Lines from the material below that hold the string "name" are what is needed; copy each of them.

+ + + + +

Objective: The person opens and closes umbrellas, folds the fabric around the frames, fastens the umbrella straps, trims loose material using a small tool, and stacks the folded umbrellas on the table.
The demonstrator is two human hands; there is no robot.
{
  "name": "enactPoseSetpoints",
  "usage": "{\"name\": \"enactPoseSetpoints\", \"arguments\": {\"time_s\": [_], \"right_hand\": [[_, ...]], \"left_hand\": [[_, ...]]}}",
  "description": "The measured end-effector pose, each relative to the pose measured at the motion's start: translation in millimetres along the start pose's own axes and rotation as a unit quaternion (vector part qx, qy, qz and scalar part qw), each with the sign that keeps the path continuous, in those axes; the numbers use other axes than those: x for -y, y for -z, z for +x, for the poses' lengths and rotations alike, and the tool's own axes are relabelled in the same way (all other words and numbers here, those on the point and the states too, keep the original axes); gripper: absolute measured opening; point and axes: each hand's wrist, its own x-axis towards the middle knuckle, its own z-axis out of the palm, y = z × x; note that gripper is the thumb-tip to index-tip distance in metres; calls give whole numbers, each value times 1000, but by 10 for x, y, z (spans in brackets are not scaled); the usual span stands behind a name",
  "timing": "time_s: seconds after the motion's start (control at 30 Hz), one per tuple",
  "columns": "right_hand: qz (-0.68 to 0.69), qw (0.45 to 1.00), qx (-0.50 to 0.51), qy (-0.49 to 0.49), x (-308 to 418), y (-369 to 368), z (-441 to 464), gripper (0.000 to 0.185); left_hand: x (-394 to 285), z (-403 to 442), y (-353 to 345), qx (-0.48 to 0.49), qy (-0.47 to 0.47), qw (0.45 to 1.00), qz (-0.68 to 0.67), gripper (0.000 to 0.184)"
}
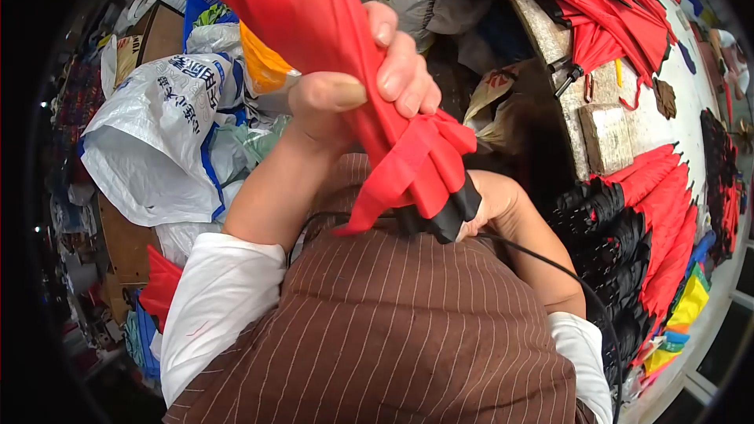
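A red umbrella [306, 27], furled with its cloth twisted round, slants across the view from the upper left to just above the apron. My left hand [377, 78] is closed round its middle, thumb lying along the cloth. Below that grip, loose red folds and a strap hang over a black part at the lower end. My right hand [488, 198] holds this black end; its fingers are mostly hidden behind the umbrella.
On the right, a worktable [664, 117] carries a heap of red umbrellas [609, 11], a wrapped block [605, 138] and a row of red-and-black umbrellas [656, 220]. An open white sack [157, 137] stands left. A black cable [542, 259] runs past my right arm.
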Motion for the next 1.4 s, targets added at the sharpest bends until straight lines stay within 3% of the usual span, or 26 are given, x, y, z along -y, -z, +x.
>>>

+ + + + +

§ **Output**:
  "name": "enactPoseSetpoints",
  "usage": "{\"name\": \"enactPoseSetpoints\", \"arguments\": {\"time_s\": [_], \"right_hand\": [[_, ...]], \"left_hand\": [[_, ...]]}}",
  "description": "The measured end-effector pose, each relative to the pose measured at the motion's start: translation in millimetres along the start pose's own axes and rotation as a unit quaternion (vector part qx, qy, qz and scalar part qw), each with the sign that keeps the path continuous, in those axes; the numbers use other axes than those: x for -y, y for -z, z for +x, for the poses' lengths and rotations alike, and the tool's own axes are relabelled in the same way (all other words and numbers here, those on the point and the states too, keep the original axes); gripper: absolute measured opening; point and axes: each hand's wrist, its own x-axis towards the middle knuckle, its own z-axis out of the palm, y = z × x; note that gripper is the thumb-tip to index-tip distance in metres; calls give whole numbers, each value times 1000, but by 10 for x, y, z (spans in brackets are not scaled); the usual span stands behind a name",

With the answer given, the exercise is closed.